Attendu depuis des mois, le rapport annuel de la Cour des comptes sur l’EPADESA est enfin paru Mardi. Il pointe des « insuffisances » dans la gestion de l’aménageur de la Défense Seine-Arche, qui risquent de menacer le développement du quartier d’affaires de l’Ouest parisien. Selon la cour, si de « réels progrès ont été accomplis dans la gestion de l’établissement, plusieurs insuffisances subsistent » et « de nouvelles difficultés sont apparues ». Elle sont liées aux « relations conflictuelles » entre l’EPADESA et Defacto, l’autre établissement public créé en 2007 qui assure sur la gestion du quartier.

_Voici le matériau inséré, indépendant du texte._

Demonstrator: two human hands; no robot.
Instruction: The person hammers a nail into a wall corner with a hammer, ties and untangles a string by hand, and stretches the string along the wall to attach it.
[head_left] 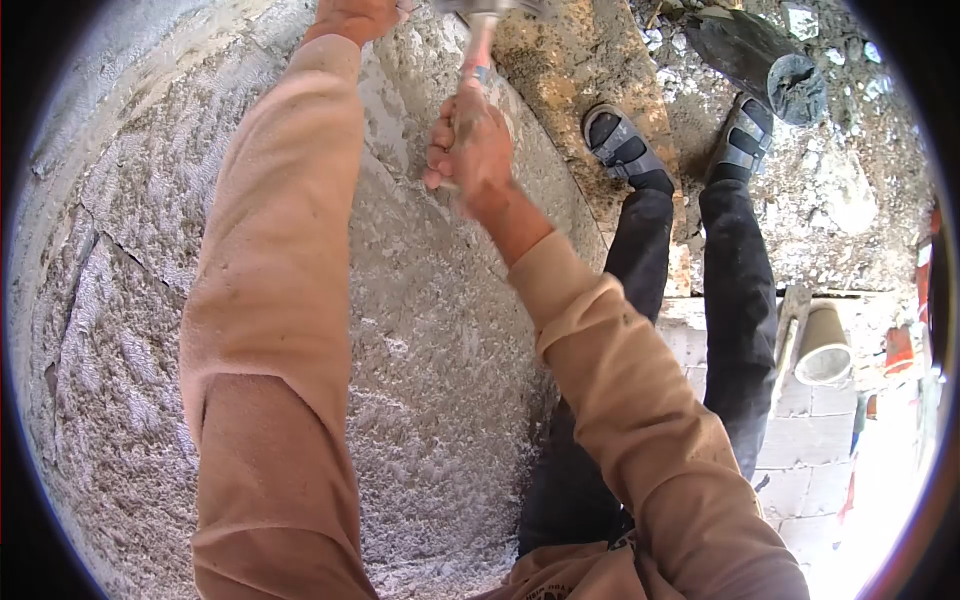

Leur coexistence « dans les conditions actuelles » est « préjudiciable au développement du quartier d’affaires », a estimé la Cour à l’issue de son contrôle portant sur la période 2006-2011. De la même manière, les « divergences » entre l’EPADESA et les villes situées dans le périmètre de La Défense concernant la conception du site sont « de nature à obérer l’avenir et à décourager des investisseurs potentiels » en matière d’opérations immobilières.

Les perspectives financière de l’EPADESA sont jugées « trop optimistes » et « exagérément volontaristes ». Elle critique aussi des dépenses de communication « excessives » et a constaté « plusieurs dérives » au niveau des frais de déplacement.

Au sujet de l’avenir du quartier d’affaires, la Cour craint une « forte aggravation » de la saturation « déjà patente » des transports en commun (RER A et ligne 1 du métro notamment) qui le desservent et devront supporter, si les opérations immobilières se concrétisent, « 40 000 nouveaux usagers » s’ajoutant aux 170 000 actuels. La crainte de la Cour est renforcée par le « report d’échéance » de certains grands projets de transports à l’instar d’Eole, la branche ouest du RER E, dont la livraison, annoncée pour 2013, est désormais attendue pour 2020.